Learn more: Jumia Pins Hopes on Diversified Revenue Streams, Cost Savings to Reach Profitability

In fact, food delivery accounted for 20% of items sold on the Jumia platform in the quarter, while emerging the fastest-growing category in order terms with a 38% year-over-year increase in orders in Q3.

On the downside, JumiaPay transactions as a percentage of total orders on the platform have steadily declined since last year and currently sit at 31.9% after peaking at 35.7% in Q3 2021.

Suggesting that the market has become more saturated, growth in JumiaPay’s total payment volume has also flattened out and increased just 3% year over year to $66.6 million, compared to over 30% growth in previous quarters.

With this slowing growth in mind, the Q3 report noted that “JumiaPay remains a core priority for us, and we will work on making it an even more effective enabler of our eCommerce business, focusing on a more targeted number of critical products and ventures.”

That will involve retaining “a disciplined approach to driving on-platform payment penetration, with disciplined marketing and consumer incentives spend,” the report further stated.

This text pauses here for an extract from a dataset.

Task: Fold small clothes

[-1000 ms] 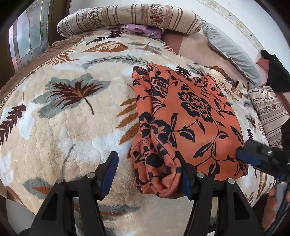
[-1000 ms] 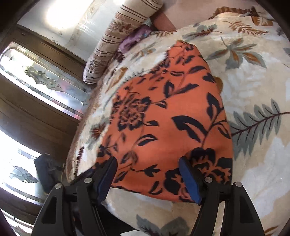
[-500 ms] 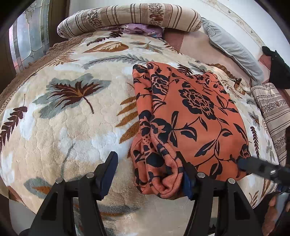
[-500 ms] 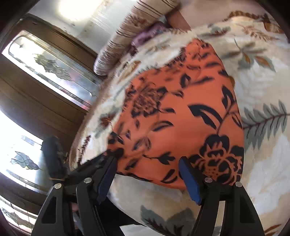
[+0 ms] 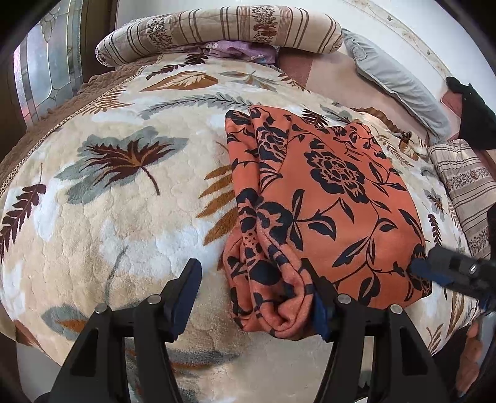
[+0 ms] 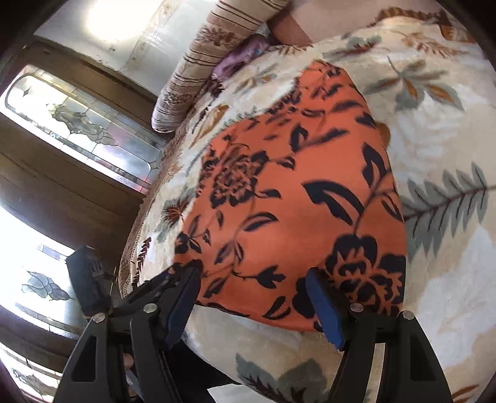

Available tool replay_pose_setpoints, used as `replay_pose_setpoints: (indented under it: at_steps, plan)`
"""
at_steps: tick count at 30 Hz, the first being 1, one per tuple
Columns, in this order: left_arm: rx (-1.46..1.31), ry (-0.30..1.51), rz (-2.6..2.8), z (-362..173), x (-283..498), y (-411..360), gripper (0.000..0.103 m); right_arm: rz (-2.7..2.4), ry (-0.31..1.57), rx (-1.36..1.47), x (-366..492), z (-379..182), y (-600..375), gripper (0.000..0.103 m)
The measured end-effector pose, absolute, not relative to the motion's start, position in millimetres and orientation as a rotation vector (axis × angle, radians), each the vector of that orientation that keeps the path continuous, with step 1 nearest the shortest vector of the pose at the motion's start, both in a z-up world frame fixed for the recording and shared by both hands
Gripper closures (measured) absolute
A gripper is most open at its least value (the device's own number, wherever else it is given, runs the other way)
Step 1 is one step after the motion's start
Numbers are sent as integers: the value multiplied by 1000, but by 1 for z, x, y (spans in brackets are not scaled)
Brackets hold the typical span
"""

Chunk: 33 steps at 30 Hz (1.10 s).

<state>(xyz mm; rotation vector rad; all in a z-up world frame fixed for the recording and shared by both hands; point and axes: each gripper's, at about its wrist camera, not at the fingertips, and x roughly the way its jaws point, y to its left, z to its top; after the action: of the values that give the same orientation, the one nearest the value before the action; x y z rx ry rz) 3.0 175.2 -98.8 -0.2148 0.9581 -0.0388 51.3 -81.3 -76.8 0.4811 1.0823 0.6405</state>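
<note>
An orange garment with a black flower print [image 5: 325, 201] lies folded on a bed with a cream leaf-pattern blanket [image 5: 108, 201]. My left gripper [image 5: 251, 297] is open at the garment's near left corner, where the layered edge bunches against its right finger. In the right wrist view my right gripper [image 6: 252, 307] is open at the near edge of the same garment [image 6: 294, 201]. The right gripper also shows at the garment's right corner in the left wrist view [image 5: 446, 274]. The left gripper shows at the left in the right wrist view [image 6: 148, 288].
A striped bolster [image 5: 217, 28] and a purple cloth [image 5: 241, 49] lie at the head of the bed. A grey pillow [image 5: 400, 77] and a striped cushion [image 5: 468, 186] are at the right. Dark wooden doors with leaded glass [image 6: 77, 130] stand beside the bed.
The right wrist view has swung, showing more of the door and window, and the right gripper stays at the garment's edge. The left gripper and the garment have barely moved.
</note>
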Motion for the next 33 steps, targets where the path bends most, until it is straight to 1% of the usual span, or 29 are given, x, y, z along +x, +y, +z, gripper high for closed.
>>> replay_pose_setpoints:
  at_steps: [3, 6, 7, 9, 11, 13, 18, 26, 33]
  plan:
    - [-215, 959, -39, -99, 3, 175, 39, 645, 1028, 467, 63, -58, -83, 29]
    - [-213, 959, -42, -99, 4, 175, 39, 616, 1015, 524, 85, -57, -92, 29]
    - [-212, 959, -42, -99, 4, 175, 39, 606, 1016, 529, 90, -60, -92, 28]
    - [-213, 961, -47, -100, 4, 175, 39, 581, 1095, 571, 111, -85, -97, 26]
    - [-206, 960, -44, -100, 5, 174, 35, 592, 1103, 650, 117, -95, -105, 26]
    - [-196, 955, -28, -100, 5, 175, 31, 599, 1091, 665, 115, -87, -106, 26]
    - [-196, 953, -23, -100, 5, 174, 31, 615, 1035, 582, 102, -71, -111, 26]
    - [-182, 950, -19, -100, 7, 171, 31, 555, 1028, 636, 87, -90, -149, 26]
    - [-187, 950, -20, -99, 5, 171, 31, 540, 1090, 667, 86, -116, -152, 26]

Maillet-Mezera also told investors that foreign exchange (FX) has been a significant headwind for Jumia in the quarter as the Nigerian naira, Egyptian pound and West African CFA franc each depreciated by 5%, 14% and 13%, respectively, against the dollar in the nine months to the end of September.

“The combination of food and commodity inflation, a stronger dollar and weaker local currencies is weighing on consumer spend and sentiment,” he added.

As a result of the highly volatile and challenging macroeconomic environment, Jumia has suspended the 2022 GMV growth guidance and Gross Profit guidance it provided earlier in the year.